## ACTIVITY
Copy all of the material below, line for line.

## DATA
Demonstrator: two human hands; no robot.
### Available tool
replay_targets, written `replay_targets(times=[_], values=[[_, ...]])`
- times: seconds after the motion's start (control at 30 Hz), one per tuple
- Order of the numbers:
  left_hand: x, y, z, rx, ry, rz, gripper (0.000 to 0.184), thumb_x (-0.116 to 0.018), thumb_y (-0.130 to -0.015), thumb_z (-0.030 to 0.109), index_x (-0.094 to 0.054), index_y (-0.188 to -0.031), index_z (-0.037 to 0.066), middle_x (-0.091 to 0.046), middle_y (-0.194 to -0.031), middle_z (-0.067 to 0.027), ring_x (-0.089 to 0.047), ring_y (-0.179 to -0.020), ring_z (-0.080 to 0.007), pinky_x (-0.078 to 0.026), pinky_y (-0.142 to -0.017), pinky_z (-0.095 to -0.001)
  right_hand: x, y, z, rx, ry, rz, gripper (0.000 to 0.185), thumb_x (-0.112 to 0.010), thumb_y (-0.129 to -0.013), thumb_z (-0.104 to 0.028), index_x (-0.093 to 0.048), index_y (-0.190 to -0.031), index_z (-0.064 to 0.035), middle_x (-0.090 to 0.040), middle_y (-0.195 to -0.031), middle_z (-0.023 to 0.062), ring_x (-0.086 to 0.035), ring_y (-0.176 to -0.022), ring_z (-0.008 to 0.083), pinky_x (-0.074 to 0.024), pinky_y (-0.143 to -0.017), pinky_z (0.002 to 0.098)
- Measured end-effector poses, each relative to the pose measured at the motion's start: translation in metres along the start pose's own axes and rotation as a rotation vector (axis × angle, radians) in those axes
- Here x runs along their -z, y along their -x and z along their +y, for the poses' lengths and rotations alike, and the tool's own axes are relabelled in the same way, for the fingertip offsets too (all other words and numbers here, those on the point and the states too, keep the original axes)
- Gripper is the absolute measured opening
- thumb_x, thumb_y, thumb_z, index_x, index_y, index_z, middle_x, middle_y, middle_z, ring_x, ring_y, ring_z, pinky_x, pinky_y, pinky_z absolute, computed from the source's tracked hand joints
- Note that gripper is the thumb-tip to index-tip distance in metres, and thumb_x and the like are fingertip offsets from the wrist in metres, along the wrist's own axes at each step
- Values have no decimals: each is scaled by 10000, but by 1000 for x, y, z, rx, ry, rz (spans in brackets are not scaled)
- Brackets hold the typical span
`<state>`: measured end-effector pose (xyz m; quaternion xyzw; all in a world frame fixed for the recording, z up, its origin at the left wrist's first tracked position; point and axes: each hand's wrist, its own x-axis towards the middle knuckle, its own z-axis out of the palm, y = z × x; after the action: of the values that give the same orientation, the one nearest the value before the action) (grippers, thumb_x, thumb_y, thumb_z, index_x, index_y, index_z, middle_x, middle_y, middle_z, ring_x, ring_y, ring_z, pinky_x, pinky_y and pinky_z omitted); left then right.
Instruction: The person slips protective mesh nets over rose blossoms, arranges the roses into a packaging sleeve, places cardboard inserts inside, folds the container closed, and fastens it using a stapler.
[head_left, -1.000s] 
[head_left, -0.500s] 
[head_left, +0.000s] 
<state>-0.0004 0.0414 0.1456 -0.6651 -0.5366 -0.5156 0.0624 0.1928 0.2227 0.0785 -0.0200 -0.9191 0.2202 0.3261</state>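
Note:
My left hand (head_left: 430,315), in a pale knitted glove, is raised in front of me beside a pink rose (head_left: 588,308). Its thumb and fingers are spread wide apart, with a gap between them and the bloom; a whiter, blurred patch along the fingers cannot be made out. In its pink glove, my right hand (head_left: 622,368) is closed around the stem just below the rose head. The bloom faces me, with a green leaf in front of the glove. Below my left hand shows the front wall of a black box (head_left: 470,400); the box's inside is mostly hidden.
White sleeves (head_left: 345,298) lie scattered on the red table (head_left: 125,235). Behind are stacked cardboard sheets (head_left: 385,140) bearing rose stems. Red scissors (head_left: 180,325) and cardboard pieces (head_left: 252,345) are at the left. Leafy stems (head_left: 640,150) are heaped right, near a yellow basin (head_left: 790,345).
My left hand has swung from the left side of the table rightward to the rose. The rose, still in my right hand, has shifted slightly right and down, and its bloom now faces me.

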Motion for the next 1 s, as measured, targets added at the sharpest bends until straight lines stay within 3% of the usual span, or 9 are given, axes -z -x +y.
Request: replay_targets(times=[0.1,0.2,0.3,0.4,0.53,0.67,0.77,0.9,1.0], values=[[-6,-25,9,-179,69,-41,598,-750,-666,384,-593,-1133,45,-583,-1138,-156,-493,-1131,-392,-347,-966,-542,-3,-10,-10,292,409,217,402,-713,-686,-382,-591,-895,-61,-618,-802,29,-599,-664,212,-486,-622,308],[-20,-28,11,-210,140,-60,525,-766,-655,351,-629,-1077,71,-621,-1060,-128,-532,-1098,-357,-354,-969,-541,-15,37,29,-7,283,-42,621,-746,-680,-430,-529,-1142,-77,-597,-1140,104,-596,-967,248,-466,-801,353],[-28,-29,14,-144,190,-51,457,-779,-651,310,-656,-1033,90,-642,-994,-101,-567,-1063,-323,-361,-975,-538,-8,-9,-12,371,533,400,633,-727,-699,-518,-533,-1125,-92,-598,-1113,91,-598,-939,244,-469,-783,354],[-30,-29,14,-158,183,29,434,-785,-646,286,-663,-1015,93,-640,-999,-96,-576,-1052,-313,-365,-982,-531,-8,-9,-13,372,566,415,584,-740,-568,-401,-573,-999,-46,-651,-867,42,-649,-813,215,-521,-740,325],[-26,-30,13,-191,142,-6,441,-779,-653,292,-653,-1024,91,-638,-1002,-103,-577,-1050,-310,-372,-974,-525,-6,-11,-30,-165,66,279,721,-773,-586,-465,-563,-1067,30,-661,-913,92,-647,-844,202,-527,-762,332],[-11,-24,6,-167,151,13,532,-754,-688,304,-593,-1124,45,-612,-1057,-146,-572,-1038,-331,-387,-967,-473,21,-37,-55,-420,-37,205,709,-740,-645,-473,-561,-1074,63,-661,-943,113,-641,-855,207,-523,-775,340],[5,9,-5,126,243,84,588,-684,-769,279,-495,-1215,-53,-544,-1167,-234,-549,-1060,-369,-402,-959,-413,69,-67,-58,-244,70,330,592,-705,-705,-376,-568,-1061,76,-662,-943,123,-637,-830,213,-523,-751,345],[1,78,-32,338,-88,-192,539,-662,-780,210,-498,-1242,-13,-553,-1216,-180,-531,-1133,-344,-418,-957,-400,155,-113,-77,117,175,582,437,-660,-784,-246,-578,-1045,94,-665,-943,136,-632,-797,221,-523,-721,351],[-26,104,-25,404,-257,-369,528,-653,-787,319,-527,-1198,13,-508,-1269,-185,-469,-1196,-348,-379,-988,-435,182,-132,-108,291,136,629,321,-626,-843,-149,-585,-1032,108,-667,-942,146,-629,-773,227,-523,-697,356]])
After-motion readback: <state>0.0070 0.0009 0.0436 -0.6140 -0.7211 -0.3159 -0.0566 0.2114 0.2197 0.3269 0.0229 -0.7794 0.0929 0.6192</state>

## ANSWER SECTION
Demonstrator: two human hands; no robot.
### Available tool
replay_targets, written `replay_targets(times=[_], values=[[_, ...]])`
- times: seconds after the motion's start (control at 30 Hz), one per tuple
- Order of the numbers:
  left_hand: x, y, z, rx, ry, rz, gripper (0.000 to 0.184), thumb_x (-0.116 to 0.018), thumb_y (-0.130 to -0.015), thumb_z (-0.030 to 0.109), index_x (-0.094 to 0.054), index_y (-0.188 to -0.031), index_z (-0.037 to 0.066), middle_x (-0.091 to 0.046), middle_y (-0.194 to -0.031), middle_z (-0.067 to 0.027), ring_x (-0.089 to 0.047), ring_y (-0.179 to -0.020), ring_z (-0.080 to 0.007), pinky_x (-0.078 to 0.026), pinky_y (-0.142 to -0.017), pinky_z (-0.095 to -0.001)
  right_hand: x, y, z, rx, ry, rz, gripper (0.000 to 0.185), thumb_x (-0.112 to 0.010), thumb_y (-0.129 to -0.013), thumb_z (-0.104 to 0.028), index_x (-0.093 to 0.048), index_y (-0.190 to -0.031), index_z (-0.064 to 0.035), middle_x (-0.090 to 0.040), middle_y (-0.195 to -0.031), middle_z (-0.023 to 0.062), ring_x (-0.086 to 0.035), ring_y (-0.176 to -0.022), ring_z (-0.008 to 0.083), pinky_x (-0.074 to 0.024), pinky_y (-0.143 to -0.017), pinky_z (0.002 to 0.098)
- Measured end-effector poses, each relative to the pose measured at the motion's start: translation in metres along the start pose's own axes and rotation as a rotation vector (axis × angle, radians) in those axes
- Here x runs along their -z, y along their -x and z along their +y, for the poses' lengths and rotations alike, and the tool's own axes are relabelled in the same way, for the fingertip offsets too (all other words and numbers here, those on the point and the states too, keep the original axes)
- Gripper is the absolute measured opening
- thumb_x, thumb_y, thumb_z, index_x, index_y, index_z, middle_x, middle_y, middle_z, ring_x, ring_y, ring_z, pinky_x, pinky_y, pinky_z absolute, computed from the source's tracked hand joints
- Note that gripper is the thumb-tip to index-tip distance in metres, and thumb_x and the like are fingertip offsets from the wrist in metres, along the wrist's own axes at each step
- Values have no decimals: each is scaled by 10000, but by 1000 for x, y, z, rx, ry, rz (spans in brackets are not scaled)
- Brackets hold the typical span
`<state>`: measured end-effector pose (xyz m; quaternion xyzw; all in a world frame fixed for the recording, z up, its origin at the left wrist's first tracked position; point and axes: each hand's wrist, its own x-axis towards the middle knuckle, its own z-axis out of the palm, y = z × x; after the action: of the values that give the same orientation, the one nearest the value before the action) (grippers, thumb_x, thumb_y, thumb_z, index_x, index_y, index_z, middle_x, middle_y, middle_z, ring_x, ring_y, ring_z, pinky_x, pinky_y and pinky_z omitted); left then right.
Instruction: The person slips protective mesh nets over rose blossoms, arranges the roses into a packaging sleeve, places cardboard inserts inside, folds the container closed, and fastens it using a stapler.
[head_left, -1.000s] 
[head_left, -0.500s] 
[head_left, +0.000s] 
<state>-0.0004 0.0414 0.1456 -0.6651 -0.5366 -0.5156 0.0624 0.1928 0.2227 0.0785 -0.0200 -0.9191 0.2202 0.3261</state>
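Note:
My left hand (head_left: 430,315), in a pale knitted glove, is raised in front of me beside a pink rose (head_left: 588,308). Its thumb and fingers are spread wide apart, with a gap between them and the bloom; a whiter, blurred patch along the fingers cannot be made out. In its pink glove, my right hand (head_left: 622,368) is closed around the stem just below the rose head. The bloom faces me, with a green leaf in front of the glove. Below my left hand shows the front wall of a black box (head_left: 470,400); the box's inside is mostly hidden.
White sleeves (head_left: 345,298) lie scattered on the red table (head_left: 125,235). Behind are stacked cardboard sheets (head_left: 385,140) bearing rose stems. Red scissors (head_left: 180,325) and cardboard pieces (head_left: 252,345) are at the left. Leafy stems (head_left: 640,150) are heaped right, near a yellow basin (head_left: 790,345).
My left hand has swung from the left side of the table rightward to the rose. The rose, still in my right hand, has shifted slightly right and down, and its bloom now faces me.
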
Motion for the next 1 s, as measured, targets added at the sharpest bends until straight lines stay within 3% of the usual span, or 9 are given, axes -z -x +y.
Request: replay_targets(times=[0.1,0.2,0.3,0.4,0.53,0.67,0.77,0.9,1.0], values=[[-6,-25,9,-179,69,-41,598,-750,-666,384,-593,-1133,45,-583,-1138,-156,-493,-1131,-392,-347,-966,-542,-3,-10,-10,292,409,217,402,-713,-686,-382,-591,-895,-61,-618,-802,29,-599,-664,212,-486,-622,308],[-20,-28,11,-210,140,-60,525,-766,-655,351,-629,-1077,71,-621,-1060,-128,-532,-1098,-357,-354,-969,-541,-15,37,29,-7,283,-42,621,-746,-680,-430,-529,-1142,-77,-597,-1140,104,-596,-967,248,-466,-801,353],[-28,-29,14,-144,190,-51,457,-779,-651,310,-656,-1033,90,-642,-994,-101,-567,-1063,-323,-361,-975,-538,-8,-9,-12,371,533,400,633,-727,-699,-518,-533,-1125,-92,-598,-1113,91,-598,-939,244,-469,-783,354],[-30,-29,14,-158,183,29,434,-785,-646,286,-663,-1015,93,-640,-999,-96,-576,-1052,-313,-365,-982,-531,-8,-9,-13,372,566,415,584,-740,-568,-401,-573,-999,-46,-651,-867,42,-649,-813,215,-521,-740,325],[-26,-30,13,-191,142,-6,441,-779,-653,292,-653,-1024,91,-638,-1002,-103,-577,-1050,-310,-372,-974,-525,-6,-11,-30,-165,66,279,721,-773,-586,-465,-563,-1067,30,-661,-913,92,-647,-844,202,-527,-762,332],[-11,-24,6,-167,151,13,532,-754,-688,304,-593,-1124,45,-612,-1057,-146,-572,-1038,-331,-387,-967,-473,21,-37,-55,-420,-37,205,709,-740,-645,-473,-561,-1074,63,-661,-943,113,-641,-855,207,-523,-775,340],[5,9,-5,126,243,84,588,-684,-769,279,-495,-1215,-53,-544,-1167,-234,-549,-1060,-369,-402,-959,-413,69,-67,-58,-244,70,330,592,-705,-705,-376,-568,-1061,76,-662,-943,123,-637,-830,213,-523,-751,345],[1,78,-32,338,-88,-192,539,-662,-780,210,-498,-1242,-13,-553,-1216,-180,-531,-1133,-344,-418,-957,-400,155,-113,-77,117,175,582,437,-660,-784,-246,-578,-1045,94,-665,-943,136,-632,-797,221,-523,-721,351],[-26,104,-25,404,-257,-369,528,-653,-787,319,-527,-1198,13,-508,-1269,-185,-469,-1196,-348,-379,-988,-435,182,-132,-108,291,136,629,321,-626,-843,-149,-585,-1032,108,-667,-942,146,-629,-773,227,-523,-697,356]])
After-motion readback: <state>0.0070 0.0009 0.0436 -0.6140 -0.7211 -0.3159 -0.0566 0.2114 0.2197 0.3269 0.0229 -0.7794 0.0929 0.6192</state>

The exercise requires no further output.